Moskova’ya bu inançla gitti ve belki de gittiğine pişman oldu. Moskova “Mundial”inin, Almanya’daki kariyerinin sonu olacağını nereden bilecekti? Oysa ilk turda elimine olan takımın bütün suçu kimileri tarafından kendisine yüklenmiş, adeta bir “günah keçisi” yapılmıştı. Şimdi ise isyan ediyor ve -İngilizce kaleme aldığı uzun, ayrıntılı bir açıklamasında- “beni günah keçisi yapamazsınız!” diyor. Arkasına da bütün Türkiye’yi almış durumda. Önce Spor Bakanı onu “yürekten desteklediğini” söyledi; sonra da Erdoğan noktayı koydu ve davranışını “tam milli ve tam yerli” olarak niteledi. Özil’in davranışı “her türlü takdirin üzerinde” idi. Amiyane dile alışık olanlar ise “Yedirmeyiz!” dediler; “Mesut’u yedirmeyiz!”.

•••

Şimdilerde ise ortalıkta futbol maçları bitmiş de sanki yeni bir maç başlamış gibi bir hava esiyor. Sabah gazetesi olayı kocaman bir manşetle yorumladı: “Mesut Özil en güzel golünü ırkçılığa karşı attı!” Bu da bir çeşit Türkiye-Almanya milli maçı ve doğal kaptanımız da Erdoğan. Ne de olsa onun da geçmişinde futbolculuk var.

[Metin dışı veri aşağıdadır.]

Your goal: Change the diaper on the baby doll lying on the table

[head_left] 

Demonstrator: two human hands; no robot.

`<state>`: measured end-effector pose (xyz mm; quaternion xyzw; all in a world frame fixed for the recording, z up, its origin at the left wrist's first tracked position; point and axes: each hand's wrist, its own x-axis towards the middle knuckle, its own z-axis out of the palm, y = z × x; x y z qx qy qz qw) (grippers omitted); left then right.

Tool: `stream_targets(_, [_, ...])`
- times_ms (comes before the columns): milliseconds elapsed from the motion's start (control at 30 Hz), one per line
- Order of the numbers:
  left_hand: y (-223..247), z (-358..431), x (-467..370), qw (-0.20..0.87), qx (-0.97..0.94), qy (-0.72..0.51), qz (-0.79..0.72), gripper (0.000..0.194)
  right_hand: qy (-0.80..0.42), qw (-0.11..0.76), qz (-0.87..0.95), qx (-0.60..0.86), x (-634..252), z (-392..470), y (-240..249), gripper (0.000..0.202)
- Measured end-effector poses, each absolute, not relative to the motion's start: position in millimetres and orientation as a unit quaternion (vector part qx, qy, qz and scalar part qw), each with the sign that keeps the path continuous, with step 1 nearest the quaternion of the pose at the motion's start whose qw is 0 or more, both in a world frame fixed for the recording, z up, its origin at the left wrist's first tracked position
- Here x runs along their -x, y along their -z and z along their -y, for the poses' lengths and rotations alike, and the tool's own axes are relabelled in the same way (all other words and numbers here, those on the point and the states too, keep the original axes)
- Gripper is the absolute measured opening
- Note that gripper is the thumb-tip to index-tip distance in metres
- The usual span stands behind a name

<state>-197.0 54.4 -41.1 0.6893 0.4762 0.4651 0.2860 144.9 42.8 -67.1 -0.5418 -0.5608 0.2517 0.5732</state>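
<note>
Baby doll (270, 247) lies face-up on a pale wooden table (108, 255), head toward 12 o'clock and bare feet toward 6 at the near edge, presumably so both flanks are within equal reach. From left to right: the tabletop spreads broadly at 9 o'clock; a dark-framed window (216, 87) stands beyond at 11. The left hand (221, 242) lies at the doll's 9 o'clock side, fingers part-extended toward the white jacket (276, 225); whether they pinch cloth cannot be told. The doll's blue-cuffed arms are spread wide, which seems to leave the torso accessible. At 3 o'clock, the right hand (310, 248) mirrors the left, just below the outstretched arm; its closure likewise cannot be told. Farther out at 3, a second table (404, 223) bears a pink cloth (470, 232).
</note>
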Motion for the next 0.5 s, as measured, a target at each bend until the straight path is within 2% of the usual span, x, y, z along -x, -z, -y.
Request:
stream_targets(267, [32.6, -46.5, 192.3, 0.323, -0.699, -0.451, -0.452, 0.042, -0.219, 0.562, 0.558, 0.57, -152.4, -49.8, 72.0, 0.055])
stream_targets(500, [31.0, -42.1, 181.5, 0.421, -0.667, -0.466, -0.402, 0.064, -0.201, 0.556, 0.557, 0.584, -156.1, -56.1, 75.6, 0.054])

Üstelik olayların bu şekle bürünmesinde Mesut’la çektirdiği resim de önemli bir rol oynadı..

•••

Mesut Özil ırkçılığa uğradığını söylüyor; oklarını Alman Futbol Federasyonu Başkanı R. Grindel’e çevirmiş; bu ülkede “kazanırsak Alman, kaybedersek göçmen oluyoruz!” diyor. Polonya asıllı futbolcuları örnek göstererek de, Almanya’da Türklere özel bir davranış gösterildiğini iddia ediyor. Kötü oynadıkları zaman Polonyalı “Podolski ve Klose’nin ‘Leh asıllı’ olduklarını kim hatırlatıyor?” diye de soruyor. Temelde haksız da sayılmaz; ne var ki iyi bilmesi gereken bazı şeyleri de bu arada unutmuş görünüyor.

•••

Alman kamuoyunda Mesut Özil’le ilgili tartışmalar bu futbolcunun 24 Haziran seçimlerinden hemen önce, Londra’da Erdoğan’la çektirdiği ve ona sevgi ve saygılarını ifade eden resmi oldu. İpler işte o anda gevşemeye başlamıştı. Almanları kızdıran, kendi milli futbolcularının Alman siyasetine müdahale eden ve Alman yöneticileri “Nazi uygulamaları” ile suçlayan bir Başkan’ın seçim kampanyasına katkısı olmuştu. Şimdi Özil, “benim siyasi bir amacım yoktu; bunda ne var?” diyor! Sanki resme ve olaya anlamını verecek olan kendisi imiş gibi! Sanki asıl belirleyici o sırada seçim kampanyası yapan ve her davranışı siyasi bir mesaj olan Erdoğan değilmiş gibi! Öyle ki bu bağlamda Leh asıllı futbolcularla ilgili gözlemi de yerine oturmuyor. Eğer onlar da Alman rejimini “Nazizm” ile suçlayan bir Polonya Başbakanı’nın seçim kampanyasına katkıda bulunsalardı, kuşku yok ki onlar da ağır eleştirilerin hedefi olurlar, herhalde onlara da “o halde burada işiniz ne?” denirdi.

•••

Sanırım Mesut Özil’in asıl hatası sapla samanı ayıramaması ve bizde adeta milli bir spor olan kolektif suçlamalara prim vermesi oldu! Toplum olarak hemen çığlığı basmakta mahiriz: Irkçı Almanlar! Terör yardakçısı Avrupa! İslamofob Amerika! Kısaca bir yanda Türkler, öbür yanda Türk düşmanları!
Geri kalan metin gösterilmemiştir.